NOVEMBER 26

The Spirit you received does not make you slaves, so that you live in fear again; rather, the Spirit you received brought about your adoption to sonship. And by him we cry, “Abba, Father.”

—ROMANS 8:15

I am a southern male, and so all of this talk about pain, frayed nerves, poisoned souls, and therapists is somewhat difficult. Acquaintances, especially my more metropolitan ones, tell me there is no reason for embarrassment, but as an over-generalization, we southern gentlemen are a bootstrapping lot. We like to believe we can lick any enemy. Yes, in the event of being snakebit, we could tie our own tourniquets, use our pocketknives to make the deep incision, and suck the wound and spit to remove the poison.

We are self-sufficient men, see.

As a result, notions of dependency are stigmatized. We like to build ladders from the ground up, erect structures for pulling ourselves from mud pits. We’d rather not resort to the help of others, much less professional help. In some respects, this is born of a genteel spirit, I reckon. Let’s not burden others with our troubles and whatnot. In other respects, though, this is nothing more than foolhardy pride: I ain’t broke; there’s nothing to see here; move along, move along.

Even a southern gentleman can benefit from a good therapist, though, and I have come to think of mine as someone to whom I can complain without judgment. He knows I am a mired-down patient, a stuck fellow in need of a way out. He’s good with tools and has provided me with a shopful of them. He reminds me that tools are useful only if used. There’s a good word in there.

He sent me another tool this week, a tool to help as I push into the work of forgiveness. It is an internet link to a YouTube video, and he asked me to watch the last twenty minutes of it. It was a recording of a lecture given by Sue Johnson, a leading expert in the field of Emotionally Focused Therapy, or EFT.

“Johnson deals primarily with marriage and couples’ therapy,” he texted, “but I think there is something here for you.”

I unwrap a sandwich from Richard’s Meat Market, bite through cracked wheat, lettuce, pickle, onion, and turkey, and then I click the link. A three-dollar sandwich and a therapy video—this is not the sexiest of lunches.

I drag the time stamp to the fifty-five minute mark, and Johnson’s dry British accent quips, “Effective dependency makes us stronger as individuals.” This is not the salve I had anticipated, and it rubs raw against my bootstrapping heritage. She is a by-God scientist, though, and so I give her the benefit of the doubt.

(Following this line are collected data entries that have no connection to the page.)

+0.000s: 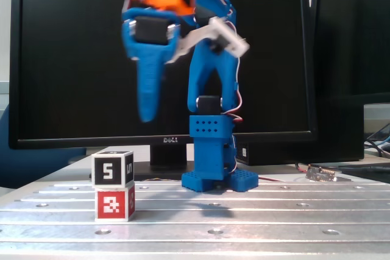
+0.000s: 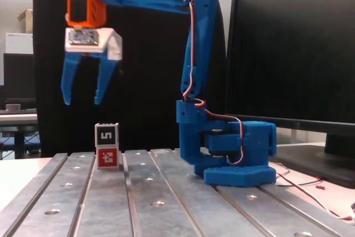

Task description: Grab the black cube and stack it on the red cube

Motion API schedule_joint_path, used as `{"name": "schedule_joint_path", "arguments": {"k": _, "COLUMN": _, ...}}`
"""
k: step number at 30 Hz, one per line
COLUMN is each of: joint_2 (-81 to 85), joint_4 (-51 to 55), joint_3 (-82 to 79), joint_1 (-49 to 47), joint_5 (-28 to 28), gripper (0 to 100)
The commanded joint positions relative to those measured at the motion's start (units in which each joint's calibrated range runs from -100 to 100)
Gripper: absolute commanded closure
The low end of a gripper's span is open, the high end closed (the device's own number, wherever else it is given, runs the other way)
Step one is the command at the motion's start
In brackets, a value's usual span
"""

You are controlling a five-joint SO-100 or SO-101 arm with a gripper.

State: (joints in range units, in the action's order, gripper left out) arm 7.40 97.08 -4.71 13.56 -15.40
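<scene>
The black cube (image 1: pixel 113 168) (image 2: pixel 106 135) with a white "5" rests squarely on top of the red cube (image 1: pixel 114 204) (image 2: pixel 107 157) in both fixed views. The red cube stands on the slotted metal table (image 1: pixel 244 217) (image 2: pixel 155 192). My gripper (image 1: pixel 147 114) (image 2: pixel 83 101) hangs well above the stack, open, with nothing between its blue fingers. In a fixed view (image 1: pixel 147 114) it sits up and to the right of the cubes; in the other it is up and slightly to their left.
The arm's blue base (image 1: pixel 212 162) (image 2: pixel 233 156) is bolted to the table behind and beside the stack. A large dark monitor (image 1: pixel 61 59) (image 2: pixel 294 48) stands behind. A small circuit board (image 1: pixel 322 173) and wires (image 2: pixel 310 192) lie near the table's edge.
</scene>
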Motion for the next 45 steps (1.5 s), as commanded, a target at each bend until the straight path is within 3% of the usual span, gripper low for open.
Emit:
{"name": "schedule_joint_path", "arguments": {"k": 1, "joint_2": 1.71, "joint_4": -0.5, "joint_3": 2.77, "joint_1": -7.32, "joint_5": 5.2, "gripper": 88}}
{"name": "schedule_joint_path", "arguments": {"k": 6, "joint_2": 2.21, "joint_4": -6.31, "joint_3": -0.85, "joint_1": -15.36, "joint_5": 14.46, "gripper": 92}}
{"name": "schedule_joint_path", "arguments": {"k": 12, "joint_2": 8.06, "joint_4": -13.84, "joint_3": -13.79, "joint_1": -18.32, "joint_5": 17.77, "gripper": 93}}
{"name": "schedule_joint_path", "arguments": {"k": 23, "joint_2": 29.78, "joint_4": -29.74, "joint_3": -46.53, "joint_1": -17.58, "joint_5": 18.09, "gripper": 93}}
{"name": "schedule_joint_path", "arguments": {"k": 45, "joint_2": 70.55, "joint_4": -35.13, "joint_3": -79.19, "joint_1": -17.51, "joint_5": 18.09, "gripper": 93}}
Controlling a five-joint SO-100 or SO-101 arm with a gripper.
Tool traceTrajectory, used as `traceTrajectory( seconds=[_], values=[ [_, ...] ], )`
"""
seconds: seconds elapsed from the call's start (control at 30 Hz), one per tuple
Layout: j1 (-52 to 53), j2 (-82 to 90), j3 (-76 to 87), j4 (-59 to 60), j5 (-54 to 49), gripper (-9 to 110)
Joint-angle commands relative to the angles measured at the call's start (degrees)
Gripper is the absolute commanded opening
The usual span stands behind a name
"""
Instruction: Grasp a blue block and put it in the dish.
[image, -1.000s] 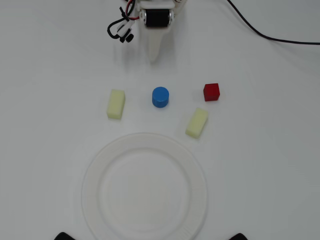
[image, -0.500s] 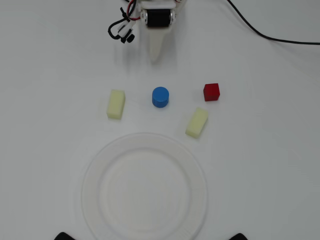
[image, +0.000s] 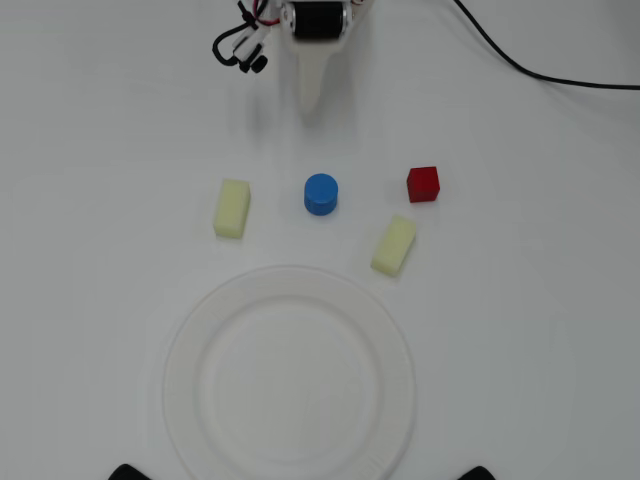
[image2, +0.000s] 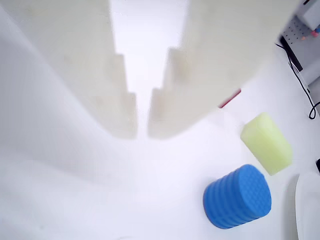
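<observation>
You are only beginning: the fingers are hanging nearly closed and empty, the blue block is sitting ungrasped on the bench, and the dish is waiting empty

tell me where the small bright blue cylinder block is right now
In the overhead view the small bright blue cylinder block sits on the table just above the large round white plate, between a pale yellow rectangular block on its left and the red cube on its right.
</observation>
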Motion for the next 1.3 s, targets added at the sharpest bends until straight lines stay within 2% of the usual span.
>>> traceTrajectory(
  seconds=[0.0, 0.27, 0.4, 0.57, 1.27],
  values=[
    [-0.5, -15.3, -10.9, -1.2, 0.0, 3],
    [-3.2, -43.6, -32.3, -2.1, -1.1, 23],
    [-3.6, -55.4, -42.3, -2.1, -0.1, 27],
    [-4.0, -65.0, -49.7, -3.3, 1.0, 28],
    [-4.7, -83.1, -54.4, -10.3, 2.8, 25]
  ],
)
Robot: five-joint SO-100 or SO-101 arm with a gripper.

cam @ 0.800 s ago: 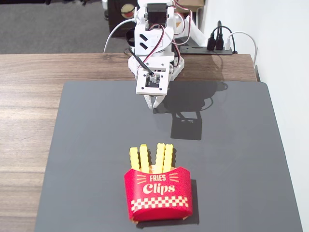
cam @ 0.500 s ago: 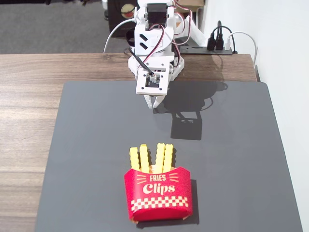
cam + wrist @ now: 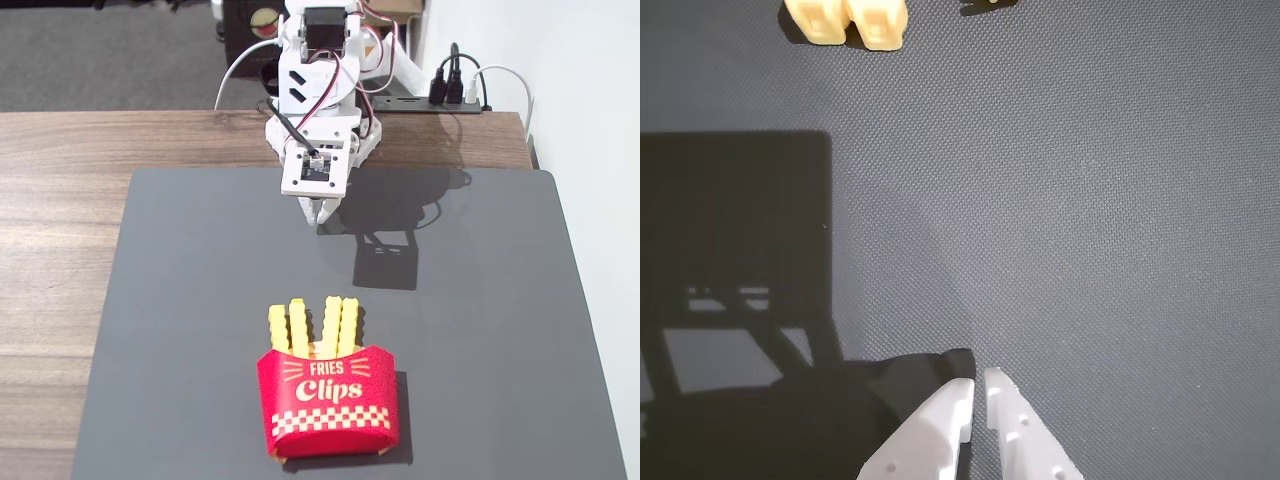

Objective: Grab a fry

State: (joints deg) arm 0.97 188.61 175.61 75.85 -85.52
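Fry [image 3: 277,329] bright yellow, crinkle-edged, upright in carton [image 3: 328,401]; end effector [image 3: 320,214] pressed together, empty.

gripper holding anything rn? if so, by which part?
Nothing is held. The gripper hangs over bare mat, fingertips nearly together with nothing between them. All four fries sit in the red carton.

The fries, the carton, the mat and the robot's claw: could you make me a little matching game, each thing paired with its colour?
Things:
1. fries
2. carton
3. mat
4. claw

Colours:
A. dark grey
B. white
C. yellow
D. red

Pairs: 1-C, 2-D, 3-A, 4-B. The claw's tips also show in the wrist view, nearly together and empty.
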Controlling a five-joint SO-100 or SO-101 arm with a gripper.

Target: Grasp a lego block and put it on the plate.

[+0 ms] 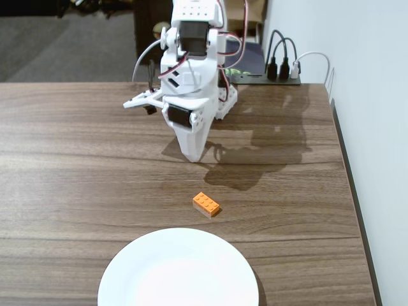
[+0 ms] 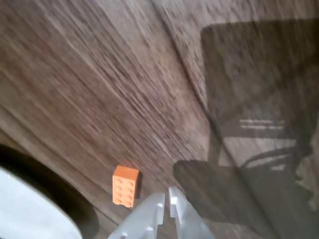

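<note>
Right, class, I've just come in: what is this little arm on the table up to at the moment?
A small white robot arm is at work on a wooden table. Its gripper hangs above the wood with its fingers nearly together, holding nothing. An orange brick lies on the table, apart from the gripper and just short of a white plate. The plate is empty, so the brick is not yet picked up.

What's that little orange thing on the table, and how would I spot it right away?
Start in the fixed view at the big white plate at the near edge of the wooden table. Just beyond its rim, toward the white robot arm, lies the lego block, apart from the plate. It is the only small, bright orange thing there, with studs on top.
</note>
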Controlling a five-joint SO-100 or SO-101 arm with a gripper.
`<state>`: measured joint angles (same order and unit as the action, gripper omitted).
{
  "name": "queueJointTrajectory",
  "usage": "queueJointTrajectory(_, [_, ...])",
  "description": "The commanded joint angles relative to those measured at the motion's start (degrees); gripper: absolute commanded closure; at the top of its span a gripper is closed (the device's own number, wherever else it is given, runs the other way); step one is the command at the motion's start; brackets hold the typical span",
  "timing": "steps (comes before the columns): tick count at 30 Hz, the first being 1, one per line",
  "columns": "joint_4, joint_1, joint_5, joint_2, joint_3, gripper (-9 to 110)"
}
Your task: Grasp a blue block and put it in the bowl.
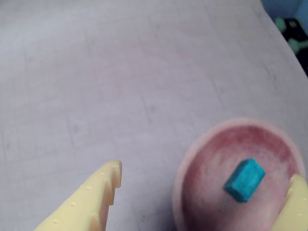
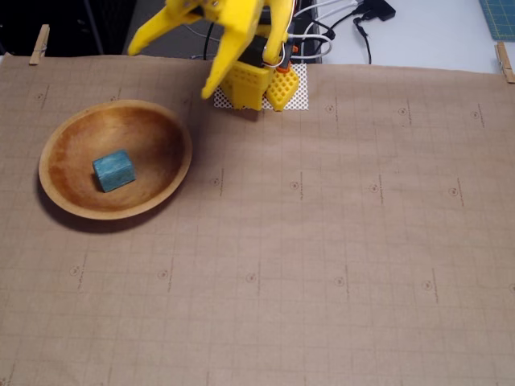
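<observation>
Gridded brown paper (image 2: 322, 241) lay bare from 12 through 6 o'clock of the bowl (image 2: 165, 173) in the fixed view, its edges clipped. One bowl held one blue block (image 2: 113, 170), resting near its centre. One gripper (image 2: 173, 56), fingers spread wide and empty, hung at 1 o'clock.

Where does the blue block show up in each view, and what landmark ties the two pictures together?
Wrist view: the blue block sits lower right, inside the bowl, between the open end effector fingers.
Fixed view: the blue block sits at left, inside the bowl, clear of the arm.
Shared landmark: the wooden bowl holding the block.
</observation>
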<state>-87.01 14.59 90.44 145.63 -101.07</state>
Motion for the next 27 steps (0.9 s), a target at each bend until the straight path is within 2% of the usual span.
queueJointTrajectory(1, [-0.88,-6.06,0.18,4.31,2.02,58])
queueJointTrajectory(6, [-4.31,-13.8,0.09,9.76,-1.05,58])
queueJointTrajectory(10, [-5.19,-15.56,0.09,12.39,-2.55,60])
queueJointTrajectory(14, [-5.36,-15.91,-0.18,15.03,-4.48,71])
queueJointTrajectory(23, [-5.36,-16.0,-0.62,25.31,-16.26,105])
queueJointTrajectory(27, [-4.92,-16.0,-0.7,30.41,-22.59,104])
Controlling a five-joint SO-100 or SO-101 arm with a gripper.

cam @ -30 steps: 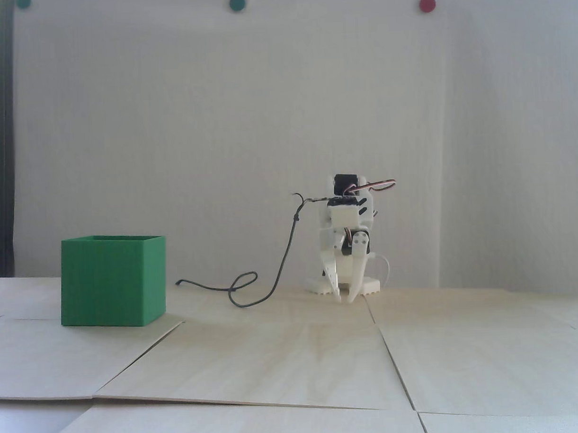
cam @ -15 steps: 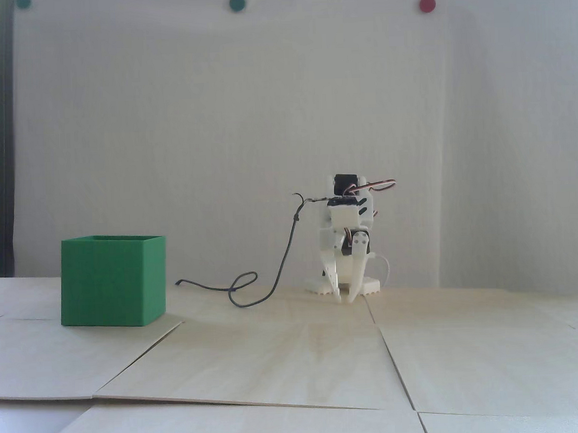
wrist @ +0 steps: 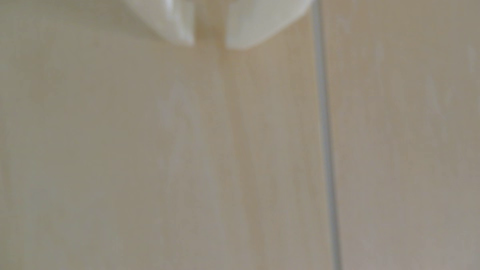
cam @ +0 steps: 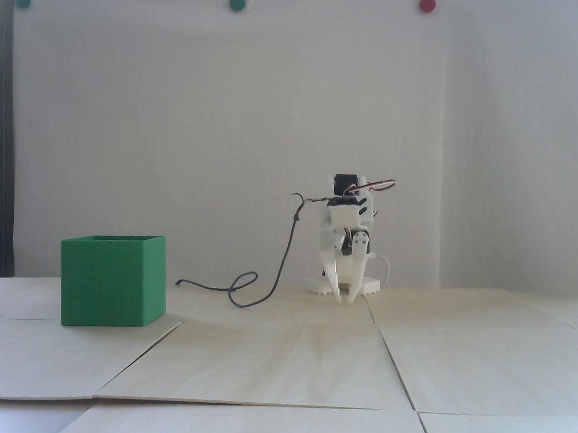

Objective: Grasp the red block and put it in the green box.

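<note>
Pointing straight down at the table (cam: 293, 349), the white gripper (cam: 345, 300) hangs from the folded arm (cam: 348, 214) with its two tips just above the pale wooden surface, or perhaps touching it; the fixed view does not settle which. Its fingers stand slightly parted, a narrow gap between the tips and nothing held between them. The wrist view shows the same thing from above: the gripper (wrist: 210, 44) enters from the top edge, blurred, with bare wood showing through the slot between the fingers, and a thin dark seam (wrist: 327, 155) between table panels running to the right of it. The green box (cam: 112, 281) stands upright on the table, well apart from the gripper, off to its left in the fixed view and somewhat nearer the camera, its open top facing up. A dark cable (cam: 254, 293) loops across the table between the green box and the gripper and rises to the arm. The red block cannot be seen in either view; whether it lies inside the green box cannot be told from this low angle.
</note>
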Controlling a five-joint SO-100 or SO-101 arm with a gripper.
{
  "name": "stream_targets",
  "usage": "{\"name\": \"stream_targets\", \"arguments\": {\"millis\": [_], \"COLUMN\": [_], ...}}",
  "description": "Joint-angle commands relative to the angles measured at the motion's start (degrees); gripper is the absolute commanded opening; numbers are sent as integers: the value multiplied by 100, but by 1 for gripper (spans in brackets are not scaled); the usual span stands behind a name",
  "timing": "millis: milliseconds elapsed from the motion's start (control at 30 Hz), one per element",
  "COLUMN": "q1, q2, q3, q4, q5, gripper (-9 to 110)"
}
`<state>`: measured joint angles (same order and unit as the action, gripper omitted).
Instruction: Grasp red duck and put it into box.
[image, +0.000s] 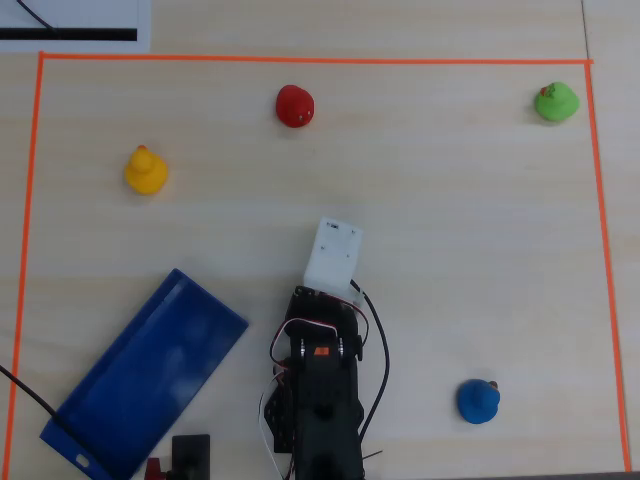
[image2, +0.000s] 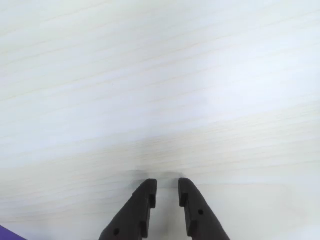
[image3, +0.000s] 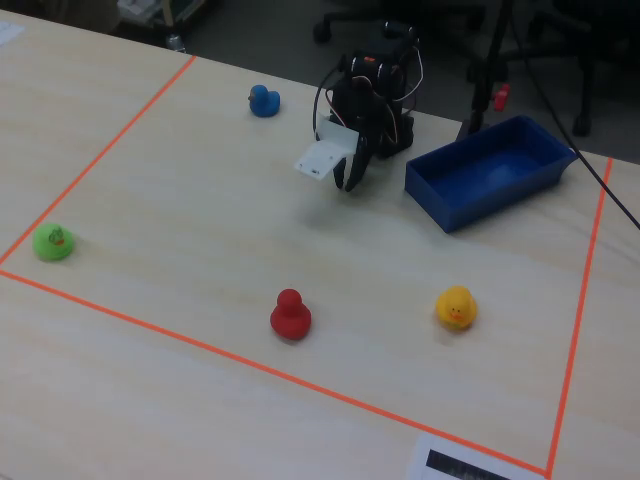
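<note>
Gripper (image2: 167, 192): jaws close together with a narrow gap between the tips, holding nothing; only bare table (image2: 160, 90) lies under them in the wrist view. We judge them nearly closed, so we would spread them before any approach.

Arm (image: 320, 390): folded near its base at the lower edge of the overhead view, the white gripper block pointing toward the far side.

Red duck (image: 295, 105): upright near the far orange tape line (image: 300, 60), well apart from the gripper and roughly straight ahead of it, slightly left in the overhead view.

Box (image: 150, 370): blue, empty, just left of the arm base in the overhead view.

Other ducks: yellow duck (image: 146, 170), green duck (image: 556, 102), blue duck (image: 478, 401), all well clear of our path.

Step in hand, as we judge it: reach. We would extend forward, centre the open jaws over the duck's body, then descend.
</note>
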<state>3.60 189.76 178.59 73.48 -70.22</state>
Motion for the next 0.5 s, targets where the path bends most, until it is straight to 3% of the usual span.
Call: {"name": "stream_targets", "arguments": {"millis": [0, 367, 467], "q1": [-18, -79, -141], "q2": [-9, -9, 0], "q3": [-35, -35, -35], "q4": [123, 123, 132], "q5": [70, -88, -202], "gripper": [3, 6, 0]}}
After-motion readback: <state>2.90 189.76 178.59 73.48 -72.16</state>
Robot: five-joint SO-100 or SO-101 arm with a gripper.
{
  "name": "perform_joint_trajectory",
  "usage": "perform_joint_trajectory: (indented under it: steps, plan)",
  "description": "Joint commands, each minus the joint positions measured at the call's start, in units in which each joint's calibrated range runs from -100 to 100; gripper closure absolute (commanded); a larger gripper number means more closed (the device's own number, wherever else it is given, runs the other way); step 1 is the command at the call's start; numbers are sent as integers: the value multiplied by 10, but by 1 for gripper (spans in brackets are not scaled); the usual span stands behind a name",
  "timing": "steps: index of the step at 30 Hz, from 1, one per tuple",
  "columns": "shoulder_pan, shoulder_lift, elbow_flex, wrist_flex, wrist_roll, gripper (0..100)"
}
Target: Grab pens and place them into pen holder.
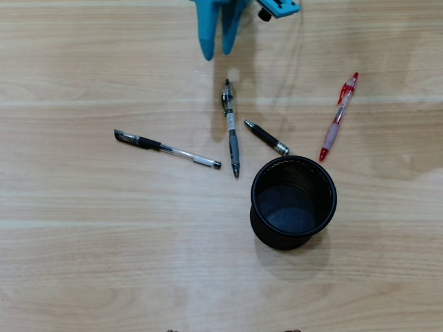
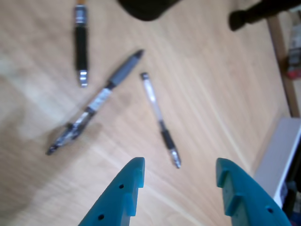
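The gripper (image 2: 181, 172) hangs wide open and empty above the pens (image 2: 162, 120) on the table (image 2: 211, 84).

Four pens (image 1: 231, 128) lie flat beside upright black mesh holder (image 1: 293, 202)

Gripper (image 2: 181, 176) is all teal printed plastic. Wrist view: two tapered fingers (image 2: 123, 193), stepped notches on the inner edges near the tips, small round holes along their faces. Overhead view: same teal fingers (image 1: 208, 34) narrowing to blunt points, teal bracket (image 1: 280, 7) beside them with a small black knob (image 1: 264, 14).
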Motion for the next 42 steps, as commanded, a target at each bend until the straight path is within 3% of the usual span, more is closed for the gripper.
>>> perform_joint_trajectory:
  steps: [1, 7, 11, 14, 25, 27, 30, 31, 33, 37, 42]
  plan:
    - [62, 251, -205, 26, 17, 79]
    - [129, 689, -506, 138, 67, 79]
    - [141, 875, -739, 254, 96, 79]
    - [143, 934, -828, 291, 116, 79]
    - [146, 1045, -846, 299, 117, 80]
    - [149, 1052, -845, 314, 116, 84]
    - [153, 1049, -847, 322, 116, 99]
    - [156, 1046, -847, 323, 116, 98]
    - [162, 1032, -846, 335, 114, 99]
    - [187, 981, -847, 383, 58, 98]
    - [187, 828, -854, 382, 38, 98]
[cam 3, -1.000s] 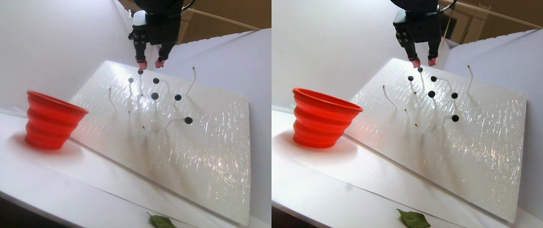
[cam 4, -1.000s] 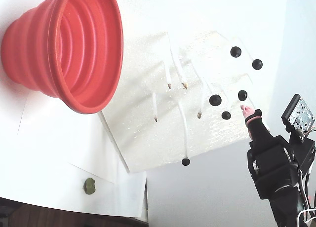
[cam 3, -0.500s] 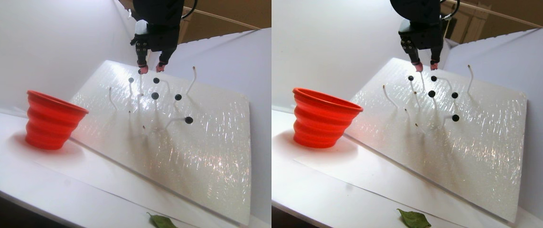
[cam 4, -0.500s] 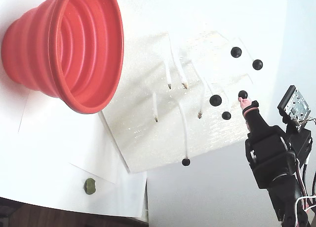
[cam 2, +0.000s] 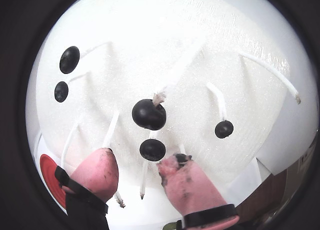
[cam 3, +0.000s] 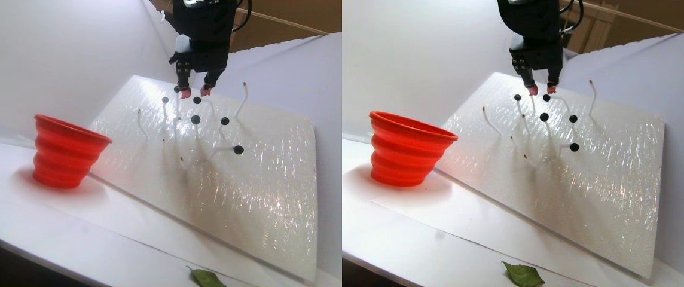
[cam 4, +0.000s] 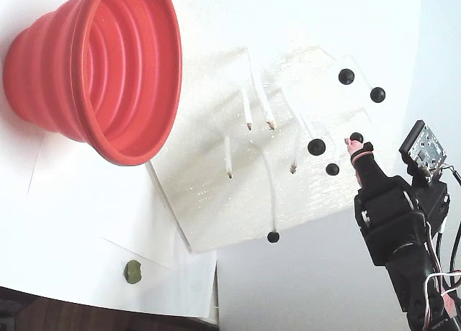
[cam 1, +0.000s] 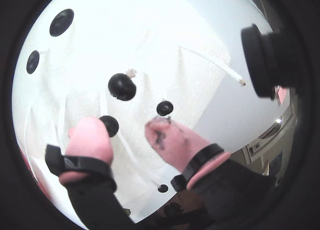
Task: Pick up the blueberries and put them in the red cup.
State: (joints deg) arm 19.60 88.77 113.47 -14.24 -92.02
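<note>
We get both wrist views riding behind the gripper (cam 2: 137, 177), fisheye, v. close to the board (cam 2: 200, 55) w/ its blueberries (cam 2: 149, 114). Stereo pair view sits low at the table's (cam 3: 13, 221) front edge, looking across at cup (cam 3: 64, 152) & tilted board. Fixed view looks down from above, rotated. The last two share cup, board, leaf (cam 4: 132, 272).
</note>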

Johnson describes how those who are secure in healthy, dependent attachments, those who feel safe in what she calls a bonded love, define themselves in more positive terms, are more coherent about who they are in relation to the rest of the world. Securely attached people are able to move with great freedom into spaces of forgiveness.

She turns to the Dalai Llama, describes how he holds fast to the love of his mother, how he carries it within him. It is a present, real love, one which calms him and bolsters his nonviolent stance, she says. It is so real, in fact, that he counsels his monks to carry the same love with them, to say the word mother when they are anxious or afraid. And now, she says, science teaches us that this not just a hokey religious practice relegated to the halls of Buddhist temples. Instead, she says, research indicates that if you “prime the attachment system by mentioning the name . . . of the people you love, [you] calm down and regulate emotions . . . [you] are more open to others.

“If you can seek comfort in the arms of another,” she says, “you can handle the worst the world has to offer.”

Her thesis then gets my attention: those who experience well-bonded love, she argues, are more able to forgive.

I consider this, feel the confluence of psychology and spirituality. Some might consider this some syncretistic marriage of Christianity and humanism, this combining of psychology and spirituality. I remember, though, John Michael Talbot, the Ozarkan monk who once said, “Didn’t God create me with psychology?”

Prone to wander, Lord, I feel it. But this never-leaving, ever-abiding God keeps sending me back to the days of early faith—back to the garden, back to the trees. He is deconstructing every structure I ever created to keep him out. He is my bonded love.

I can go into the pain with the bonded love of an ever-abiding God. I can walk into the cave of the soul, experience the death of the death whisperers. I know this.

There is a trick to this mystery of faith, I think. It is not a difficult concept, but in practice, it’s harder than charging hell with water pistols. See the God who was with you as a child. Hear him tell you he never left, not even in the darkest days. Believe him; count him as your bonded love, the two of you fused closer than bone and marrow. Follow this path of life knowing he is in you and you are in him.

This is the truth.

I know the next calling. It is to wade into the pain, to call it by name, and to forgive. I feel the flood of anxiety. Fight or flee; fight or flee. My amygdala is firing on all cylinders. This is the flesh’s fight against spiritual actualization. The Buddhist monks cry the name of their earthly mothers in these moments of anxiety. I cry the name of love Jesus spoke in his own anxiety.

“Abba!”

Lord Jesus Christ, Son of God, have mercy on me, a sinner. Abba, have an ever-abiding mercy.